Work instruction — Tell how many lines of the data below have the string "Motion" in them. Say nothing more.
═══ Excerpted data ═══
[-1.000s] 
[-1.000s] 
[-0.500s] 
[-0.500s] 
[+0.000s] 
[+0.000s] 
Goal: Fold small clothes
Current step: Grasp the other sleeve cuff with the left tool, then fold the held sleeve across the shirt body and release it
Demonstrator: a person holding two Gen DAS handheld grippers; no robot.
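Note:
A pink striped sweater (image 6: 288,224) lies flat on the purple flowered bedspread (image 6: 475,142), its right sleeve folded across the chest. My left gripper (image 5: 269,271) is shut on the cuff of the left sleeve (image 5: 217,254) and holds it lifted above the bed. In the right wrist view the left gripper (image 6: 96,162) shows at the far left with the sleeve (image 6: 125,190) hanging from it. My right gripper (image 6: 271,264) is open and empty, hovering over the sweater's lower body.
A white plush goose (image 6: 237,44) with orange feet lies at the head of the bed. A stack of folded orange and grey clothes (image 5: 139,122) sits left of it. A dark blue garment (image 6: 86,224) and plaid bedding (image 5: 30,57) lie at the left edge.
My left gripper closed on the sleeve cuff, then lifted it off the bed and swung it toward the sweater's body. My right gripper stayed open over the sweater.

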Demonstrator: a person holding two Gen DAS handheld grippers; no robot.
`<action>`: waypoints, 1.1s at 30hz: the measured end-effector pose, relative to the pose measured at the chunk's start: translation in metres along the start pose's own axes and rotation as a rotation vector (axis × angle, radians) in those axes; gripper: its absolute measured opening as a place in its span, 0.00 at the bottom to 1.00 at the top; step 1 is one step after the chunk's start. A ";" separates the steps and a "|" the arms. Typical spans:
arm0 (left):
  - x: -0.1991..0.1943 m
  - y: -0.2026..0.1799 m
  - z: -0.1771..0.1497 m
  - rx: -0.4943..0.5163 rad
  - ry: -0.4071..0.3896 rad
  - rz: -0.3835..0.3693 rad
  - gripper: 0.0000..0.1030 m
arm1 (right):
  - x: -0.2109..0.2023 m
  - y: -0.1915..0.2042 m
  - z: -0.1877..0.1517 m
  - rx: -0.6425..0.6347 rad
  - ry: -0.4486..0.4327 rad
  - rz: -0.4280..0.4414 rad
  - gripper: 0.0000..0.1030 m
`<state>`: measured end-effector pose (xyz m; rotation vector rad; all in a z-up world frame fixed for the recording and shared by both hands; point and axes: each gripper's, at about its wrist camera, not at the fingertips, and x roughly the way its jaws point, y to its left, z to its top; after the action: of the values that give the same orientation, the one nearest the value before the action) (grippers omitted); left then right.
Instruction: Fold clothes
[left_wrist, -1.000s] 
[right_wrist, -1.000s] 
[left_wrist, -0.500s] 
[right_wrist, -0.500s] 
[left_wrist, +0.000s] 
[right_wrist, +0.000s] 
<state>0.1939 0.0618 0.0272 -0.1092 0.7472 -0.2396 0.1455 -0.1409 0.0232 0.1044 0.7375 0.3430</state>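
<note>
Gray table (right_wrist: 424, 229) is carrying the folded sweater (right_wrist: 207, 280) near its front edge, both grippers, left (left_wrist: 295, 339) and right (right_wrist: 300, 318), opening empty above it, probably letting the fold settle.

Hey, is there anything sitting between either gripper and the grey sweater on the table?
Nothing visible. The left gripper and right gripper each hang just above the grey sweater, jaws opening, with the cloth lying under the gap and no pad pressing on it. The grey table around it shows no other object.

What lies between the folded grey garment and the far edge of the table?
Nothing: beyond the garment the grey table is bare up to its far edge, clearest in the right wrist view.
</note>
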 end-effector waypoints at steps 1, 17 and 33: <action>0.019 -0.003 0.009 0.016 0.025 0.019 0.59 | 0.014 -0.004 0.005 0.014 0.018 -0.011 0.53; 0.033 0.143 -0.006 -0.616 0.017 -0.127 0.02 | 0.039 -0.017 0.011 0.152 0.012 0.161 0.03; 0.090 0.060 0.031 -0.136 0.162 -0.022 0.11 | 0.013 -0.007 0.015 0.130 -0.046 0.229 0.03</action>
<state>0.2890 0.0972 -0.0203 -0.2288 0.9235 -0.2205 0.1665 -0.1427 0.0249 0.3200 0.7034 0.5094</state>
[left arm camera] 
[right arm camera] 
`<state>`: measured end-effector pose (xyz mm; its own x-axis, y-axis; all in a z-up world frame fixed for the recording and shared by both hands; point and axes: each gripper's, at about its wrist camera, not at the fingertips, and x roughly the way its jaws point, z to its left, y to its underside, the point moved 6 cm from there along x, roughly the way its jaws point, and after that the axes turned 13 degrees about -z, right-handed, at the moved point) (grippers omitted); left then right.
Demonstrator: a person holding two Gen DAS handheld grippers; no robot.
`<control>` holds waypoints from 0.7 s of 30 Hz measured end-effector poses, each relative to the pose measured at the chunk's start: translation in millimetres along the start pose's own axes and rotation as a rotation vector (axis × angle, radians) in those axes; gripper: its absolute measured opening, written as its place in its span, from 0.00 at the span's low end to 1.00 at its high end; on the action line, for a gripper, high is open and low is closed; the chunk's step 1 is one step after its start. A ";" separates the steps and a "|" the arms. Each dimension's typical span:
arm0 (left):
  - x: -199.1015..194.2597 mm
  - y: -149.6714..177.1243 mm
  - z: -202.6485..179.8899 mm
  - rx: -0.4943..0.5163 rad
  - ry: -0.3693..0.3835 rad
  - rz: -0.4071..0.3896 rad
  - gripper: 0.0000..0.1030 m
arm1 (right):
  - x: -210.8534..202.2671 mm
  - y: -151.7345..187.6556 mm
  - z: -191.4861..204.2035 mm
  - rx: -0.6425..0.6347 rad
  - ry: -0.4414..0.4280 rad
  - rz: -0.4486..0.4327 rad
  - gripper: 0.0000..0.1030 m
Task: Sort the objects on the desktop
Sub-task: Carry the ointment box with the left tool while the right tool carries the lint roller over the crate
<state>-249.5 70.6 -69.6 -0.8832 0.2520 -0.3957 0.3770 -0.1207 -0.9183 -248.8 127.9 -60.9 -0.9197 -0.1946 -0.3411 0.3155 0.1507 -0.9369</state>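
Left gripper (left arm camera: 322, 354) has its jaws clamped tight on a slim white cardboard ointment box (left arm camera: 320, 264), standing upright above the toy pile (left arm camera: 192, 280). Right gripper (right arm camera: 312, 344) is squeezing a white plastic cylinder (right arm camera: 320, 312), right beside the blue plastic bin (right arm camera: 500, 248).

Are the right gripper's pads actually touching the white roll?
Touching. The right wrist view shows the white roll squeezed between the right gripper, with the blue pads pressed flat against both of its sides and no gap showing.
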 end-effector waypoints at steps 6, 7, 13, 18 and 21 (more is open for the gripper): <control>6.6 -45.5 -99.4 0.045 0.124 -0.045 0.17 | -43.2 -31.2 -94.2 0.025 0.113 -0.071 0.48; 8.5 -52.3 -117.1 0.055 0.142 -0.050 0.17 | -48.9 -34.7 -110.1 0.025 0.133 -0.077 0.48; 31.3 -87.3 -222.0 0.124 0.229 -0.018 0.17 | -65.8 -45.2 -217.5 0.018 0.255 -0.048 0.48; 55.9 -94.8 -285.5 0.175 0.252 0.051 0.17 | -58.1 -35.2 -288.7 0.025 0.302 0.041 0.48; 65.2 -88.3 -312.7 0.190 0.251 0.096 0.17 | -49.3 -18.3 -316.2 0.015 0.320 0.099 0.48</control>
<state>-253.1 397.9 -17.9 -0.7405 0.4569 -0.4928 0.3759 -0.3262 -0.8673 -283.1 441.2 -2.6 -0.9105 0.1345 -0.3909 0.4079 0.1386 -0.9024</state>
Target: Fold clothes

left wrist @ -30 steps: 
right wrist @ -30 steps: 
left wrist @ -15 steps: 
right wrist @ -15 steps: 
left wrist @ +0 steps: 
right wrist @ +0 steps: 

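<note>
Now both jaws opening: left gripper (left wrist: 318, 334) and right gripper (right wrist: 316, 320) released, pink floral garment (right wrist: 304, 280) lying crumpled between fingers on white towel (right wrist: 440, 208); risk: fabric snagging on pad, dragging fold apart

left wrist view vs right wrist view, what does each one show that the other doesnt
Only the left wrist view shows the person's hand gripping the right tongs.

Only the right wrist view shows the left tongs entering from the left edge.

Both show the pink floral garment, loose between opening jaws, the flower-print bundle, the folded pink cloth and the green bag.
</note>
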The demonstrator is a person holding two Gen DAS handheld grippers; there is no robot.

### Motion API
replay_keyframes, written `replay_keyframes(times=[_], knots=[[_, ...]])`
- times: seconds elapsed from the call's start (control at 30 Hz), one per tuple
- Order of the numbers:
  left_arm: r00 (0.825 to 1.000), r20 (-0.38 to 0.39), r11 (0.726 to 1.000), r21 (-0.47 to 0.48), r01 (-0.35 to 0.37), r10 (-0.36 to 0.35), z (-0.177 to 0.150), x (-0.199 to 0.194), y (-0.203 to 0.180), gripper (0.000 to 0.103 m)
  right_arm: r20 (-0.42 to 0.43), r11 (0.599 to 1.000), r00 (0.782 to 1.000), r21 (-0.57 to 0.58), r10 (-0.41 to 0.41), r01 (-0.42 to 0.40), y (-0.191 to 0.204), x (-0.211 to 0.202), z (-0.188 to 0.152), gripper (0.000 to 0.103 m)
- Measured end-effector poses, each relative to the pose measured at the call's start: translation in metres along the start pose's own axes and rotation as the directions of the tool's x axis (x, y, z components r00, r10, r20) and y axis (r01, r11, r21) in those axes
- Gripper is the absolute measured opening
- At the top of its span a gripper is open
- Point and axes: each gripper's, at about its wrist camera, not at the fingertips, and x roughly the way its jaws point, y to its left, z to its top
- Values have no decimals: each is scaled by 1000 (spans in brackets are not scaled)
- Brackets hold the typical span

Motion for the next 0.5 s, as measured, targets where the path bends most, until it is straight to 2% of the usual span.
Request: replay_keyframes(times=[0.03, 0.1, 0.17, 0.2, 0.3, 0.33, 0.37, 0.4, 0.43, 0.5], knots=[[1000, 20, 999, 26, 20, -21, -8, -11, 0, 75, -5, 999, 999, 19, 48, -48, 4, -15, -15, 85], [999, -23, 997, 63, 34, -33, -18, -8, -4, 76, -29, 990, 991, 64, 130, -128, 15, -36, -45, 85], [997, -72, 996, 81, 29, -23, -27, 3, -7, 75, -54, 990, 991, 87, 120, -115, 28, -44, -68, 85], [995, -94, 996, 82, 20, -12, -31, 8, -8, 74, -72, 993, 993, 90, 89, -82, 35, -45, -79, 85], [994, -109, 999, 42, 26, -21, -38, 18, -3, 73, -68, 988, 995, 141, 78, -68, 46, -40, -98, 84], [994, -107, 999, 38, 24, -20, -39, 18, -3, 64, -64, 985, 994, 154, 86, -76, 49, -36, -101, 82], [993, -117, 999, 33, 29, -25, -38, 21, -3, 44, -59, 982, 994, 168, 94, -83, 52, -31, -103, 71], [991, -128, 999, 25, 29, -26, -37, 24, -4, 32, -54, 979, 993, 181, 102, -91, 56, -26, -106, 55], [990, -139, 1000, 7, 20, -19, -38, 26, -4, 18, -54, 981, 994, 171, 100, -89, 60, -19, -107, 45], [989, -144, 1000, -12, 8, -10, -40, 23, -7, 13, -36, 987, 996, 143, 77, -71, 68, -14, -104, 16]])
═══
Task output — 2